- St. Stepanos Church
- Location: Ələhi
- Country: Azerbaijan
- Denomination: Armenian Apostolic Church

History
- Status: Destroyed

Architecture
- Style: domed basilica
- Demolished: 1997–2006

= St. Stepanos Church (Alahi) =

Armenian church in Nakhchivan, Azerbaijan

St. Stepanos Church was an Armenian church located in Ələhi village (Ordubad district) of the Nakhchivan Autonomous Republic of Azerbaijan. The church was located in the center of the village.

== History ==
The founding date of the church in unknown.
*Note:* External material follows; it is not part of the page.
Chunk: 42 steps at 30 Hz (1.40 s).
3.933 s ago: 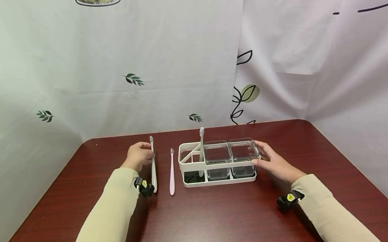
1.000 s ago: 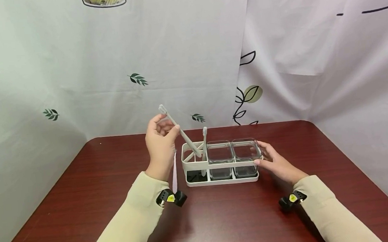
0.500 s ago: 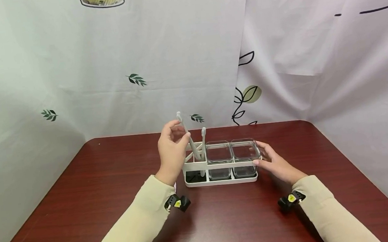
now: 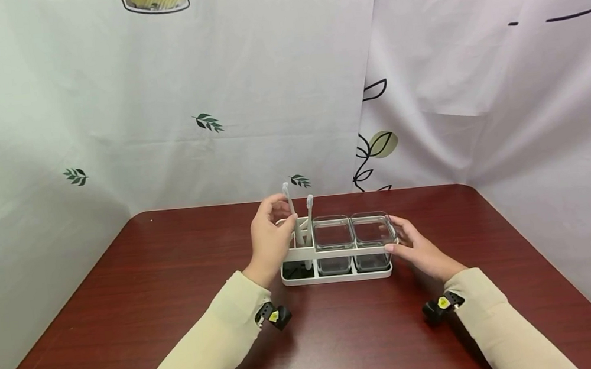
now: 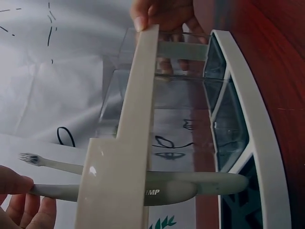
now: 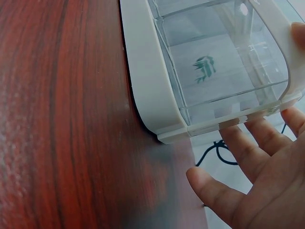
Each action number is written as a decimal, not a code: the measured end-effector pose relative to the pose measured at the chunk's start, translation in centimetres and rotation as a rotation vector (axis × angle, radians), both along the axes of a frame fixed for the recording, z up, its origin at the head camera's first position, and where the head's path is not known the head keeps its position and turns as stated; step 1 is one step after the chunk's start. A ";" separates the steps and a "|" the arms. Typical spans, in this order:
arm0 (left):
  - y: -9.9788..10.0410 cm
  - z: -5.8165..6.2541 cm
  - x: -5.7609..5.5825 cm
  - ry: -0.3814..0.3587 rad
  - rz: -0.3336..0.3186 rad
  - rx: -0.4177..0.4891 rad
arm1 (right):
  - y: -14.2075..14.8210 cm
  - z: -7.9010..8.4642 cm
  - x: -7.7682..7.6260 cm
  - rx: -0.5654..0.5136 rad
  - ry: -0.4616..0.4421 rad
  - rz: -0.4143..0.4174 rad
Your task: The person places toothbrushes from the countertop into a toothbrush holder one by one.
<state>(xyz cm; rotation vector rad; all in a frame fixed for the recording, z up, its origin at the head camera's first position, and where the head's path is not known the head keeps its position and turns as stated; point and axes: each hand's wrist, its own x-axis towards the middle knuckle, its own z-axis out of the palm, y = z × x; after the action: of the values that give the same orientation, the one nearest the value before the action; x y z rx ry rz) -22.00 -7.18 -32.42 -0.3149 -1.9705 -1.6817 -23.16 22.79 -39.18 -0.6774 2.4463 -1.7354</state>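
One gray toothbrush (image 5: 58,192), pinched between the fingers of the left hand (image 4: 270,240), is now standing lower and straighter in the white rack (image 4: 352,251), beside the other toothbrush (image 4: 309,213), looking nearly all in, while the right hand (image 4: 422,252) is gripping the rack's end.

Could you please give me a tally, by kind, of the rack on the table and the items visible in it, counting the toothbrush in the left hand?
White rack: 1
Toothbrushes: 2
Clear cups: 2
Total: 5
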 end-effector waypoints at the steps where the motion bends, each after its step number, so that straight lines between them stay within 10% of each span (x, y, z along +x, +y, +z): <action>1: 0.0 -0.1 0.0 -0.003 -0.003 -0.002 | 0.0 0.0 0.0 0.001 -0.001 0.001; 42: -0.2 -0.4 -1.0 -0.236 0.012 -0.303 | 0.0 -0.1 -0.1 -0.014 -0.014 0.002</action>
<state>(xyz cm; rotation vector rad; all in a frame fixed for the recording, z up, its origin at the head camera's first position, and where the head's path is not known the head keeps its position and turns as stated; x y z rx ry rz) -23.00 -7.40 -32.78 -0.2195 -2.4024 -1.4661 -23.26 22.79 -39.32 -0.6662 2.4253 -1.7524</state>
According to the dates on cross-stones (khachkars) embedded in the walls of the interior, the church was renovated in the mid-17th century. According to an Armenian inscription, another renovation took place in 1906.

== Architecture ==
The church was a domed basilica with an apse, two vestries, and four pillars that supported a cupola. The cupola, southern vestry, and most of the roof had been destroyed by an earthquake in 1930, but the rest of the structure was still standing in the late Soviet period. There were Armenian inscriptions in the western facade and in the interior.

== Destruction ==
The church was still standing in the late Soviet period and has been destroyed at some point between 1997 and June 15, 2006, according to the Caucasus Heritage Watch.